Ele ressalta que, embora o PL da Dosimetria tenha sido um catalisador para essas mobilizações, não pode ser considerado a única razão. “Temos uma série de pautas urgentes que precisam ser priorizadas, como o fim da jornada 6×1 e a investigação das emendas Pix, que continuam sendo ignoradas. É vergonhoso ver deputados aprovando, de madrugada, uma anistia camuflada para criminosos”, critica.
A Importância da Mobilização Popular
Os parlamentares também reconhecem o papel central das manifestações na defesa das instituições democráticas. O deputado federal Rogério Correia (PT-MG) afirma que a mobilização popular é uma reação a um processo contínuo de ataques à democracia. “Já estava na hora de a esquerda ir às ruas junto com o movimento social, isso é, antes de tudo, uma garantia de democracia”, enfatiza. “O golpe continuado da extrema-direita está aqui, agora com a bandeira de anistia e dosimetria.”

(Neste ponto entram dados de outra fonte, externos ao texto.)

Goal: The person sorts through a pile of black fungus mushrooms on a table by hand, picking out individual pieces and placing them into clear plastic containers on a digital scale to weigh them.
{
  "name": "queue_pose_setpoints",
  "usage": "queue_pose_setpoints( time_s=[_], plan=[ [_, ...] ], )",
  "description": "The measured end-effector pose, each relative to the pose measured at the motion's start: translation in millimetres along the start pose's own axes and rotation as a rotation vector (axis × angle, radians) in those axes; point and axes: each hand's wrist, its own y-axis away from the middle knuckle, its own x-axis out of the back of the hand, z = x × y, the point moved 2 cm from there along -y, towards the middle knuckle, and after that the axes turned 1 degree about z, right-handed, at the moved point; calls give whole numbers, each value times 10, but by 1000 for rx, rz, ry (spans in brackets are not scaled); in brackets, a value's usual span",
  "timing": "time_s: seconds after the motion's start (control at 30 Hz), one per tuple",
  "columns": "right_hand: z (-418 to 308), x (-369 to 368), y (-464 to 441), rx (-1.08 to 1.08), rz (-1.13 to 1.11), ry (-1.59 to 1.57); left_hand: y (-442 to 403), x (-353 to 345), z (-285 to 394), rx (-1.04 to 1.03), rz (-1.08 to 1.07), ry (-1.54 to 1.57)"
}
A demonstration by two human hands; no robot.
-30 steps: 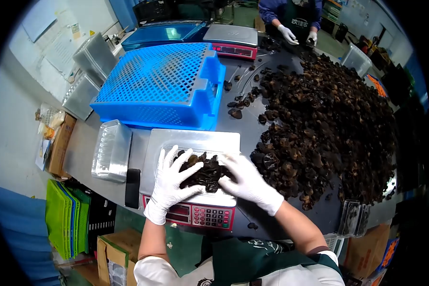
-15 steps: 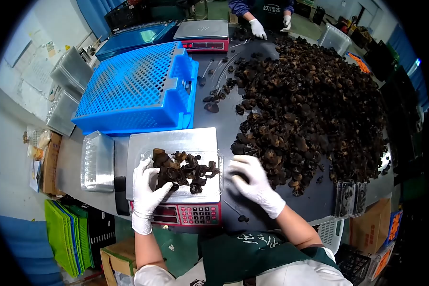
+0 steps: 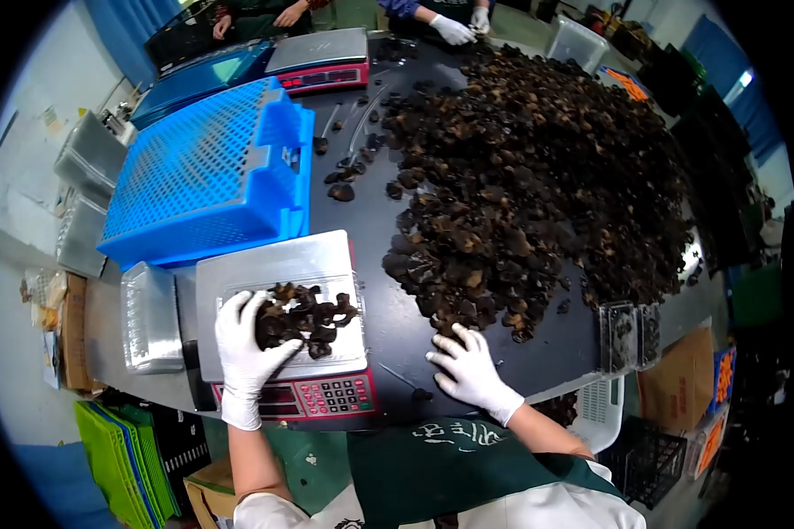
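Note:
Dark, curled fungus pieces (image 3: 302,319) lie in a clear plastic tray on the silver plate of a red scale (image 3: 331,250). My left hand (image 3: 245,344), in a white glove, rests at the left side of these pieces, its thumb and fingers spread around them. To the right of the scale, my right hand (image 3: 475,375), also gloved in white, is over the dark tabletop with its fingers apart and nothing held. Its fingertips are near the lower edge of a large heap of the same dark pieces (image 3: 520,203).
A blue crate (image 3: 194,167) stands behind the scale, with stacked clear trays (image 3: 152,317) at its left. Another scale (image 3: 319,60) is farther back. Clear boxes (image 3: 619,337) sit at the right edge. Two people's hands show across the table.
My right hand has moved from the tray to the tabletop by the heap and opened. My left hand stays at the tray. The view has shifted, and another person's hands appear at the top left.

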Motion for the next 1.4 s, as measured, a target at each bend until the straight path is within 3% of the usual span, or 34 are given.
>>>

Da mesma forma, a deputada estadual Bella Gonçalves (PSOL) afirma que as mobilizações atuais não sinalizam um rompimento abrupto com a política institucional, mas uma resposta às limitações do Congresso Nacional. “A esquerda sempre se mobiliza nas ruas para defender a democracia e os direitos”, afirma. Ela complementa que quando ficou claro que o governo não conseguiria implementar medidas essenciais sozinho, a convocação para as ruas foi prontamente atendida.
Segundo Bella, o retorno das manifestações ocorre em um momento oportuno, visando pressionar o Legislativo e ampliar a agenda de direitos. “Não acredito que vivemos um período de imobilismo. Estamos nos mobilizando na hora certa para enviar as mensagens corretas ao Congresso e avançar na defesa de uma democracia que ainda é bastante frágil”, conclui.
Impacto das Mobilizações no Ambiente Político
Correia também acredita que a presença nas ruas exerce impacto direto no cenário político e eleitoral. “A mobilização da sociedade reduz o poder das fake news e das redes sociais manipuladas. Assim, celebramos a volta do povo às ruas e a reorganização do movimento social”, afirma.
Praça Raul Soares: Um Palco de Disputa Política
A escolha da Praça Raul Soares como espaço principal das manifestações carrega um significado político importante. Recentemente, a Praça da Liberdade era dominada por atos da direita e da extrema-direita, sendo associada a manifestações conservadoras. A ocupação da Praça Raul Soares pelo campo popular democrático representa uma disputa simbólica pelo espaço público.
“A Praça Raul Soares é, sem dúvida, um dos locais mais democráticos de Belo Horizonte”, defende Zotha. “Ela conecta quatro das principais avenidas da cidade, ligando diversas regiões e facilitando o acesso, tornando o direito à cidade uma realidade prática.”
O ato de 14 de dezembro coincidiu com o primeiro domingo de tarifa zero no transporte coletivo da capital, o que favoreceu ainda mais a participação. “O ato de 14 de dezembro foi a cereja do bolo”, destaca Zotha. “Representou a união de organizações da sociedade civil, movimentos sociais, artistas e lideranças políticas na luta por direitos para a maioria da população.”
A Pressão das Ruas e a Necessidade de Vigilância
Ainda que haja um governo federal alinhado ao campo progressista, os organizadores ressaltam a importância contínua da pressão popular. “É crucial que a sociedade civil mantenha a pressão para que o governo não negocie direitos inegociáveis com o Congresso”, afirma Humberto Ribeiro, cofundador do Sleeping Giants Brasil. Ele destaca que pautas como o fim da jornada 6×1 e a demarcação de terras indígenas só avançaram devido à pressão dos movimentos sociais.
Para Humberto, os protestos recentes refletem algo mais profundo que uma simples reação a projetos específicos. “O PL da Dosimetria e a discussão sobre 8 de janeiro unificaram diferentes setores em torno da defesa do Estado democrático de direito. Essas agendas são essenciais para a defesa das instituições democráticas. A população, especialmente nesta legislatura do Congresso Nacional, tem se distanciado da representação política”, conclui.